Tag Archives: rewriting

5 Tips to Writing a Successful First Draft (Even if it Sucks)

To date, I’ve completed 4.5 first drafts. I say 4.5 because I have 4 manuscripts of novels that are at various points of editing and publishing, but I also have a fifth manuscript, a contemporary YA that’s on vacation. I say vacation because it’s nicer than saying on hiatus or abandoned or acknowledging that I *may* not be ready to complete it yet.

In any case, writing a first draft is a complicated and emotional process. It’s complicated because you don’t know what you’ll end up with once you start. It’s emotional because of how invested you become: in the story, in the characters, in the frustration that the “art” you’re creating may be nothing more than a carefully-crafted piece of crap.

But worry not: all great literature had to start off as crud. In fact, all those bestsellers you admire yet secretly envy on your bookshelf were probably rejected multiple times.

So check out these 5 tips for completing your heap of crap!

Plan — Or Don’t!

Some writers are planners. Some writers are not. I am a hybrid of the two: I start off by letting things just happen, and then I start to outline, flesh out characters, and plan scenes. I’m a like a liger, if you will. Magic and all.


It’s up to each writer to determine what works best for them. Planning can help focus a story, but it can also sap it dry of all its intrigue and leave the writer uninspired to get it finished. I find that when I plan too intensely or too early, this happens to me. Remember that vacation my .5 was on? Yeah… I planned too early. It’s like all the magic is gone, and writing it feels like homework. When that happens, it’s best I back away for some time.

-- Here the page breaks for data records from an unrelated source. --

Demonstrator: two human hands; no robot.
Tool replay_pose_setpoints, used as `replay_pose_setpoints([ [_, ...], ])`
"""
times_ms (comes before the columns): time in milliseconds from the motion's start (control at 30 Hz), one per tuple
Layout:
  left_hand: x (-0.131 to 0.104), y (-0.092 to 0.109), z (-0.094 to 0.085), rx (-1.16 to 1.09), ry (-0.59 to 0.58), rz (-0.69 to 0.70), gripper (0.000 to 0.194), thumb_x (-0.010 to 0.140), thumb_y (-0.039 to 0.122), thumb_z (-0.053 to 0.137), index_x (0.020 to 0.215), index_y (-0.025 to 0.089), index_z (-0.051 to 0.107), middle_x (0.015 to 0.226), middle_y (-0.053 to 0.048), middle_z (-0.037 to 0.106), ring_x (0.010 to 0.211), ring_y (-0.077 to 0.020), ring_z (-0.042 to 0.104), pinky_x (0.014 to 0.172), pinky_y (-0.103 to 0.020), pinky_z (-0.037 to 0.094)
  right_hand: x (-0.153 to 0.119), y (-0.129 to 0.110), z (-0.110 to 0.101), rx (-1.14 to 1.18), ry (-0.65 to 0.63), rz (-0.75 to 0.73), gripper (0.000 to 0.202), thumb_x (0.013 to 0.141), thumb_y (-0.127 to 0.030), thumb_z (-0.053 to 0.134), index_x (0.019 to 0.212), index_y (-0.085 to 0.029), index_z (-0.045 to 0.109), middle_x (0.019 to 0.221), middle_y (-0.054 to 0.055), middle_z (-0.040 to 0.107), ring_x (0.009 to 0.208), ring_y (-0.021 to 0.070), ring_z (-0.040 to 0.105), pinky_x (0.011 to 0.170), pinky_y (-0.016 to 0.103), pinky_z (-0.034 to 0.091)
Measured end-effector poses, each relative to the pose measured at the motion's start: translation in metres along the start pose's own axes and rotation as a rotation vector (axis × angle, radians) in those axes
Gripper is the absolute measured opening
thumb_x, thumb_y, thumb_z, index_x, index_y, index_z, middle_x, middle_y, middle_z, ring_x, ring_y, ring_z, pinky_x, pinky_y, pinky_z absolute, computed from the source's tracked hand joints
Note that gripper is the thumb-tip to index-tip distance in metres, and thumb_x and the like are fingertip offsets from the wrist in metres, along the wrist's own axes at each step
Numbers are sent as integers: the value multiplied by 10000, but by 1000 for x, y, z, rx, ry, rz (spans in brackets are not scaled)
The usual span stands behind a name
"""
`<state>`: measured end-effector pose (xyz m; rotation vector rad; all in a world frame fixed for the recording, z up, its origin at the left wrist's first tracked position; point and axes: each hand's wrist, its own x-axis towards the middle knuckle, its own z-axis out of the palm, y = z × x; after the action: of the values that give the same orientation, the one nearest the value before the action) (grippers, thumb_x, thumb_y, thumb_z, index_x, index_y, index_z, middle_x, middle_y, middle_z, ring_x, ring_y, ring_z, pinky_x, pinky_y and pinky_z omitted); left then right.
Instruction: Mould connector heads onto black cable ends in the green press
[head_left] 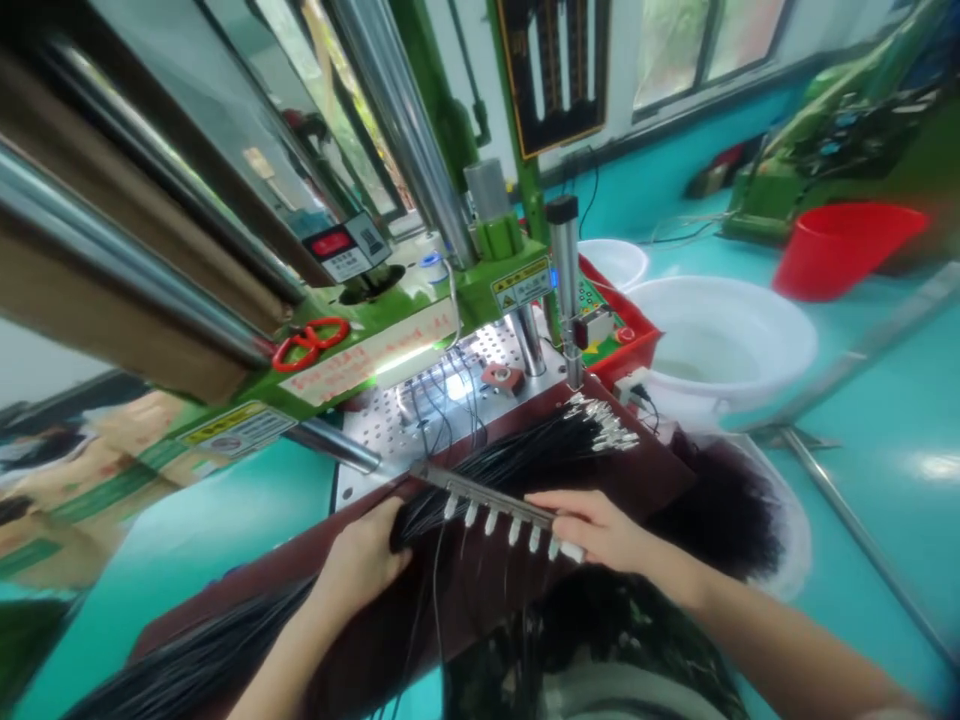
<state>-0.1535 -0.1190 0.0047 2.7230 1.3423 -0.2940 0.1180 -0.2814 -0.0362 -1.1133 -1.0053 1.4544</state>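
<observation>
A narrow metal bar (487, 492) lies slanted in front of me, with a row of several white connectors (514, 530) along its lower edge. Thin cables hang down from these connectors. My right hand (592, 530) pinches the bar's right end, thumb and fingers closed around it. Near the bar's left end, my left hand (367, 560) is closed around a bundle of black cables (427, 512); its far fingers are hidden. Behind the bar, more black cables (540, 440) lie on the dark red tabletop (480, 590), their white ends (604, 420) fanned out to the right.
A green press (390, 345) with steel columns stands over a perforated metal plate (375, 425) with cables across it. Red-handled scissors (311, 343) rest on the press. To the right are a red-framed control box (626, 335), a white tub (727, 335) and a red bucket (832, 250).
</observation>
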Motion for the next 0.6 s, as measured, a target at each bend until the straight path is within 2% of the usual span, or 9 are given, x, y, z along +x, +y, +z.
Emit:
replay_pose_setpoints([
  [100,5,24,-2,-57,30,78,342,679,168,481,1020,187,463,1031,-84,607,1005,-245,566,844,-321,425,-1,1,-1,11,-13,-36,472,768,-432,577,1174,-191,591,616,-21,492,445,43,350,391,162,270],
  [200,14,40,6,-86,48,133,341,694,167,471,1032,206,457,1019,-76,602,997,-244,565,829,-326,437,-1,3,-2,57,-22,-45,496,760,-452,582,1179,-185,587,602,-24,489,442,49,361,385,167,279],
  [300,24,42,18,-83,14,195,398,689,142,466,1078,220,440,1088,-77,575,1064,-245,531,875,-340,421,0,4,1,121,-6,-19,532,729,-473,611,1170,-177,589,595,-27,478,437,46,354,378,167,262],
  [367,30,40,22,-103,-51,254,484,666,129,485,1134,218,405,1180,-81,529,1151,-238,470,942,-344,382,0,1,3,171,34,20,530,716,-480,621,1153,-183,596,584,-34,461,433,43,334,368,160,219],
  [433,34,38,20,-127,-134,271,504,641,137,508,1130,200,403,1198,-86,510,1161,-235,454,965,-341,361,-1,-7,2,217,95,71,526,707,-482,624,1145,-191,594,566,-45,439,416,36,301,359,156,159],
  [500,34,39,13,-154,-200,253,420,638,171,518,1051,183,442,1125,-84,534,1079,-235,500,925,-337,385,-3,-21,-4,225,168,127,537,693,-475,632,1145,-190,584,549,-54,422,401,32,272,361,161,115],
  [600,32,43,2,-195,-204,239,337,648,224,521,976,171,468,1040,-81,546,961,-230,532,852,-337,414,-4,-47,-23,144,279,189,526,663,-439,658,1118,-180,594,522,-54,417,387,29,245,373,175,82],
])
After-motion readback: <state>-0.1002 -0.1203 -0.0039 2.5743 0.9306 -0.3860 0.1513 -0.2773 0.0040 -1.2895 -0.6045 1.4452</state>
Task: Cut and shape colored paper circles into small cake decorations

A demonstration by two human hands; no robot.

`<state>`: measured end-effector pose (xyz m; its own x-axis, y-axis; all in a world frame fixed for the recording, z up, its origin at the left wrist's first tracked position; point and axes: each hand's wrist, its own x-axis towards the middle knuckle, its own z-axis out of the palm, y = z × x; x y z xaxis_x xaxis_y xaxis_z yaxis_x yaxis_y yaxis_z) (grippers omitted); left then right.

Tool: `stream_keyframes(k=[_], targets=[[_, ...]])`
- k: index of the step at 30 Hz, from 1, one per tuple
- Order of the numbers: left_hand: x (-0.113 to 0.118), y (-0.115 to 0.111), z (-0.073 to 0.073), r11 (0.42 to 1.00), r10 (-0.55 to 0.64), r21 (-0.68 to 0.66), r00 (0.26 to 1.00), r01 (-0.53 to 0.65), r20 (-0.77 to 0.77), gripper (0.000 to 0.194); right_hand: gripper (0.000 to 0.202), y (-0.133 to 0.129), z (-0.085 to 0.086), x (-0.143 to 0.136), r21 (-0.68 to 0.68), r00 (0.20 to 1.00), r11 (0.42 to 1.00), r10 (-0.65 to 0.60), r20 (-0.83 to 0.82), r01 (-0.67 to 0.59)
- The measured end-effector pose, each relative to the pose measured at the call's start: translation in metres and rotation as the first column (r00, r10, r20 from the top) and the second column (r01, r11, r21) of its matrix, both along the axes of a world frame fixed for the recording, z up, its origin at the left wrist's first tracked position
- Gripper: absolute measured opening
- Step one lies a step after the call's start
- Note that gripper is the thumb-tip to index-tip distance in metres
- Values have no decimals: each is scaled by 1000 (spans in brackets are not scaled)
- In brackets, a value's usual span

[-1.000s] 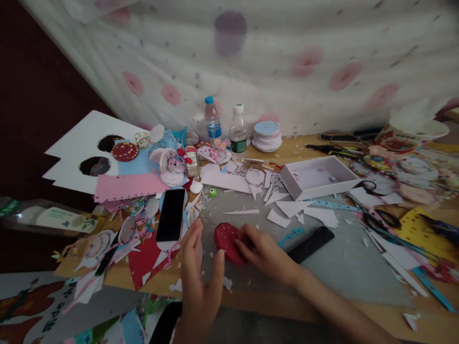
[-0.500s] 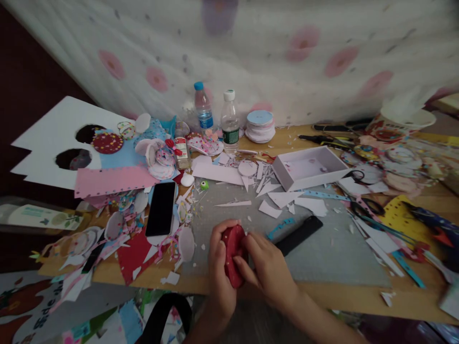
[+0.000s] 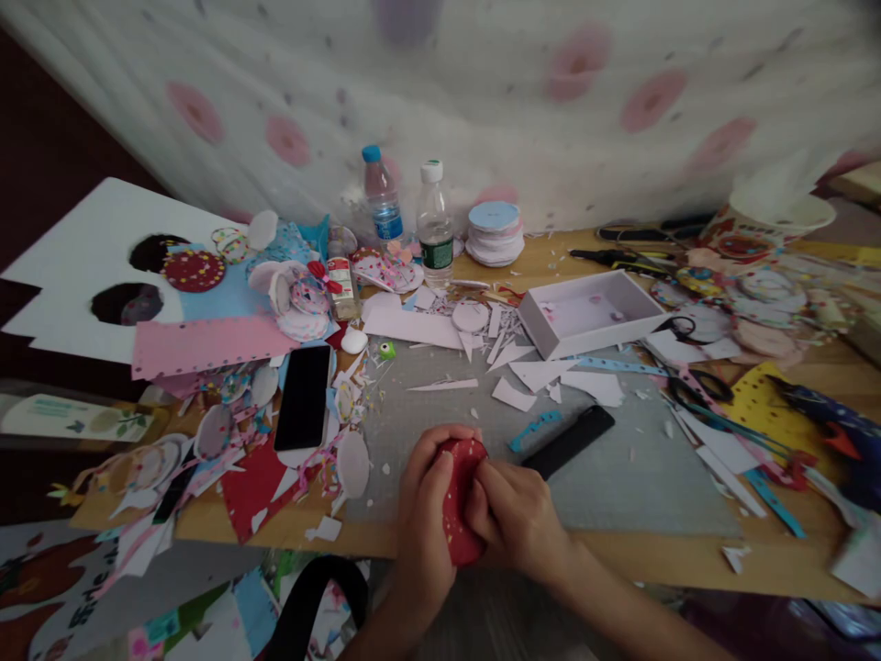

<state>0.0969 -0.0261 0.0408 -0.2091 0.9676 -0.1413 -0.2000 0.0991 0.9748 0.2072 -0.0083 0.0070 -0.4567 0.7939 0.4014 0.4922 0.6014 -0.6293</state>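
Red dotted disc (image 3: 457,516) is up at the surface's (image 3: 681,556) near edge, left hand (image 3: 423,509) cupping one side, right hand (image 3: 519,519) pinching the other, probably just so it won't slip.

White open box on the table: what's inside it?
Inside the white box, a few small pinkish spots show at the bottom, too small to identify as scraps or print. Its near wall hides the strip just behind it.
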Motion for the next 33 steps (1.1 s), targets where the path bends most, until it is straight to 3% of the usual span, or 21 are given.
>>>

But some writers are the opposite. If they have no plan, they have nothing to hold them to their goal of writing a novel. There are a number of methods out there including chapter-by-chapter breakdowns, pre-completion synopsis writing, and the Snowflake MethodChuck Wendig has a great list of methods to plan your novel.

Don’t Edit

Seriously. DON’T. Put down your red pen. Editing is the kryptonite of writing a first draft. I never do it unless I want to end up in the oblivion of perfection-seeking and aimless toiling. The number one way to self-sabotage your work is by primping and probing too soon. It’s like taking a baby out of their crib, plopping them in the driver seat of a car, and expecting them to win the Indy 500. It will be disastrous simply because they’re not ready.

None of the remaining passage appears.